Take the entries below and print, exactly, the stretch from the line containing "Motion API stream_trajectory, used" through the line containing "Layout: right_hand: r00", both included.

*** Recorded data Section Begins ***

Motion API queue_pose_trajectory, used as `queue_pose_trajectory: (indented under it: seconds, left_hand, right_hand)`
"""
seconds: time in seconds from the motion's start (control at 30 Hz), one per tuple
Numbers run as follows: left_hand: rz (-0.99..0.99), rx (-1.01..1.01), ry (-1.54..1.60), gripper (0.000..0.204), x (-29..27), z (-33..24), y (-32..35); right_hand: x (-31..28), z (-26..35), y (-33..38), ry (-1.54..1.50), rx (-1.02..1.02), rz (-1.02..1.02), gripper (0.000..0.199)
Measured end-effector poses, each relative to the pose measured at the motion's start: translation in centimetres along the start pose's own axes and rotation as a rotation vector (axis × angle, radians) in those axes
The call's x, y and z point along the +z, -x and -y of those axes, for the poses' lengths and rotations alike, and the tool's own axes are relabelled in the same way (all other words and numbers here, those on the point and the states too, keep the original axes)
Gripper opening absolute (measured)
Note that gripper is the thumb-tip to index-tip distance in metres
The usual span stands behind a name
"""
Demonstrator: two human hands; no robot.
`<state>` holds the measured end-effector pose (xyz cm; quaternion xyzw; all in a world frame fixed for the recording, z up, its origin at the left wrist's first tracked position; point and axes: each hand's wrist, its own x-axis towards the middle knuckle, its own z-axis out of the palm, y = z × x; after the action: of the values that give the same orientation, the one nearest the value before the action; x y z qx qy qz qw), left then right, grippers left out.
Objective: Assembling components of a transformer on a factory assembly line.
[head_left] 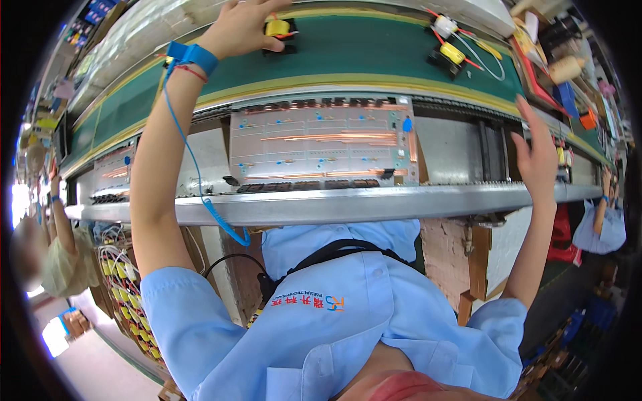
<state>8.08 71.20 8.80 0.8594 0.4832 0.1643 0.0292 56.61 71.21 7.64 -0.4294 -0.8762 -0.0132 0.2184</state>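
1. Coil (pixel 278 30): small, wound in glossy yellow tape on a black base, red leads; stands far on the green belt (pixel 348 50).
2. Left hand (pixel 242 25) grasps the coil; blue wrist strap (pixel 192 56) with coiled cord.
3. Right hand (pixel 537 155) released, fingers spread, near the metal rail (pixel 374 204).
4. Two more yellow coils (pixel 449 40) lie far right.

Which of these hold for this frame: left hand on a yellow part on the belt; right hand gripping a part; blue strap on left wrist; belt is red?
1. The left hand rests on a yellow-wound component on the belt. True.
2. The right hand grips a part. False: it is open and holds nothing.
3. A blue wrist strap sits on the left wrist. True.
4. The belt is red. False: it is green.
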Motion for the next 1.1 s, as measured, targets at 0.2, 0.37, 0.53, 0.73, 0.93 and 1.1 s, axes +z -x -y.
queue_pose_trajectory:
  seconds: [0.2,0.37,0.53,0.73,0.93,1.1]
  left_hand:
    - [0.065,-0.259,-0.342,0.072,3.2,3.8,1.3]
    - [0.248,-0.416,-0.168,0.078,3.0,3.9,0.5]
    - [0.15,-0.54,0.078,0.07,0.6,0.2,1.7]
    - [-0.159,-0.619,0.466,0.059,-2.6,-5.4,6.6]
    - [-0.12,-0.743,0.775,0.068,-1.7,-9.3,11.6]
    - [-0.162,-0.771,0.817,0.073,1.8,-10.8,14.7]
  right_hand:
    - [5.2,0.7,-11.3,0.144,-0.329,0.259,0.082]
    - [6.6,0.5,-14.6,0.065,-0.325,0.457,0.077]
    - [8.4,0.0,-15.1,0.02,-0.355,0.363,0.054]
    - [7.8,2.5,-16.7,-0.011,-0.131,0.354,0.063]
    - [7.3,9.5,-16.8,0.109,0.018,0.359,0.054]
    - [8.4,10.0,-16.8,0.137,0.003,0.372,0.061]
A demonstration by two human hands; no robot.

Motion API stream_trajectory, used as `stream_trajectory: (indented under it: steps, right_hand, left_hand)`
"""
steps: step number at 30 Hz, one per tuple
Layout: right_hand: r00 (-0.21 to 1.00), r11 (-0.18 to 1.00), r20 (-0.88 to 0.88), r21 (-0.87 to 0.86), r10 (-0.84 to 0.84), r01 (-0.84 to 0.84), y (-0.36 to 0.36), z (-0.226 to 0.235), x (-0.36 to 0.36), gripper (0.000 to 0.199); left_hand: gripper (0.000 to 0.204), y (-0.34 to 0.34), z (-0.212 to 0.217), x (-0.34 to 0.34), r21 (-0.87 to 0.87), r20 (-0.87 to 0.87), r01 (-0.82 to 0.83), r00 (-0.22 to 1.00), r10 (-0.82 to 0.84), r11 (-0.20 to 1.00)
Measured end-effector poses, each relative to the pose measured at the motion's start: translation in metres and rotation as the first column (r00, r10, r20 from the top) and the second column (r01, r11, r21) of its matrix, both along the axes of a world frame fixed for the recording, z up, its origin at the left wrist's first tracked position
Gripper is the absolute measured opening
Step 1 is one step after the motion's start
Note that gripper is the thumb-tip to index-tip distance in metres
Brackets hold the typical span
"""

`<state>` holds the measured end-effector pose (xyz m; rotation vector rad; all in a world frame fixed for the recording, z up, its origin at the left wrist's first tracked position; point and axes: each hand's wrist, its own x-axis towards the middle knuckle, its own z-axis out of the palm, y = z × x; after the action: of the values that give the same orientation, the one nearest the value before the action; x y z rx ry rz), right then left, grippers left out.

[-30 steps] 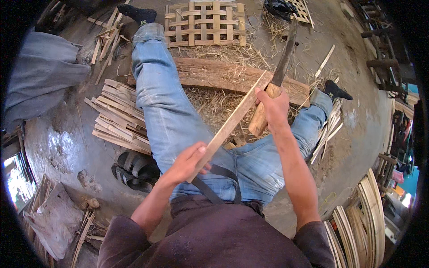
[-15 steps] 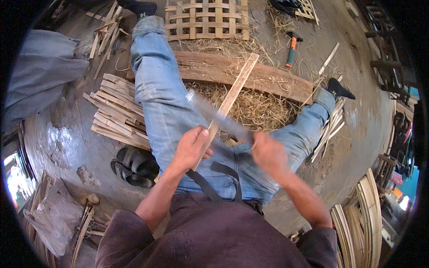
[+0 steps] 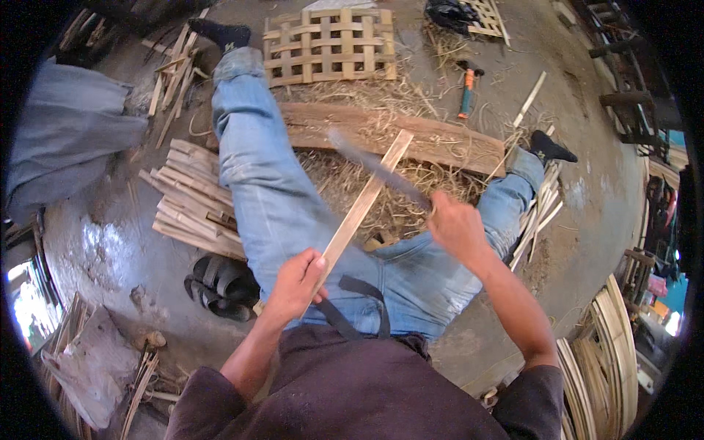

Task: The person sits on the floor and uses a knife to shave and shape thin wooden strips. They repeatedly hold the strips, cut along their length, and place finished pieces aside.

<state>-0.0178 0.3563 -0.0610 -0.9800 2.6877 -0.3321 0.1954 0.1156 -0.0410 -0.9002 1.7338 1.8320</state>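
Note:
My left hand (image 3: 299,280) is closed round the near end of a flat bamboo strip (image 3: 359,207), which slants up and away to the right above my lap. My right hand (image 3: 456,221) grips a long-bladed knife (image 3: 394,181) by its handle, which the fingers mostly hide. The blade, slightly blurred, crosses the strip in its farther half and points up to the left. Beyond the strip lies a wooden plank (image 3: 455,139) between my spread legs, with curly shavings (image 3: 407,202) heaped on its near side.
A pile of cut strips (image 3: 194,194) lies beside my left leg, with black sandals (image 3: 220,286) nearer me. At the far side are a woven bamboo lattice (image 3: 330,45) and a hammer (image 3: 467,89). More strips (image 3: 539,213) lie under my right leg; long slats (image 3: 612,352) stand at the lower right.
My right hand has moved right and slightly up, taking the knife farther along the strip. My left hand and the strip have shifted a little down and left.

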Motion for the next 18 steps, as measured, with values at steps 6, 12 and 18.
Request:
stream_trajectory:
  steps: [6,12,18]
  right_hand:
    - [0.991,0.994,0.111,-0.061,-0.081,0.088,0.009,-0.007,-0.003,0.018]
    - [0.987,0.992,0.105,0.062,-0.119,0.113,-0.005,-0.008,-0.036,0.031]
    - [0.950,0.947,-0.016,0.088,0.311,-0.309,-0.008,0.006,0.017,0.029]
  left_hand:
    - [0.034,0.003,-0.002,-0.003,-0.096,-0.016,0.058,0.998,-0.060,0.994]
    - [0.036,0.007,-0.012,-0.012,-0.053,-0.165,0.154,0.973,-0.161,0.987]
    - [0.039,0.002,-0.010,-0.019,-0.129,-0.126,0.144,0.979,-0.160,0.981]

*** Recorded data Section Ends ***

**Exercise answer**
Motion API stream_trajectory, used as `stream_trajectory: (indented under it: steps, right_hand, left_hand)`
"""
steps: step number at 30 Hz, one per tuple
Layout: right_hand: r00 (-0.21 to 1.00), r11 (-0.18 to 1.00), r20 (-0.88 to 0.88), r21 (-0.87 to 0.86), r10 (-0.84 to 0.84), r01 (-0.84 to 0.84), y (-0.36 to 0.36), z (-0.226 to 0.235), x (-0.36 to 0.36), gripper (0.000 to 0.199); left_hand: gripper (0.000 to 0.204), y (-0.34 to 0.34), z (-0.212 to 0.217), x (-0.34 to 0.34), r21 (-0.87 to 0.87), r20 (-0.87 to 0.87), r01 (-0.82 to 0.83), r00 (-0.22 to 1.00), r10 (-0.82 to 0.84), r11 (-0.20 to 1.00)

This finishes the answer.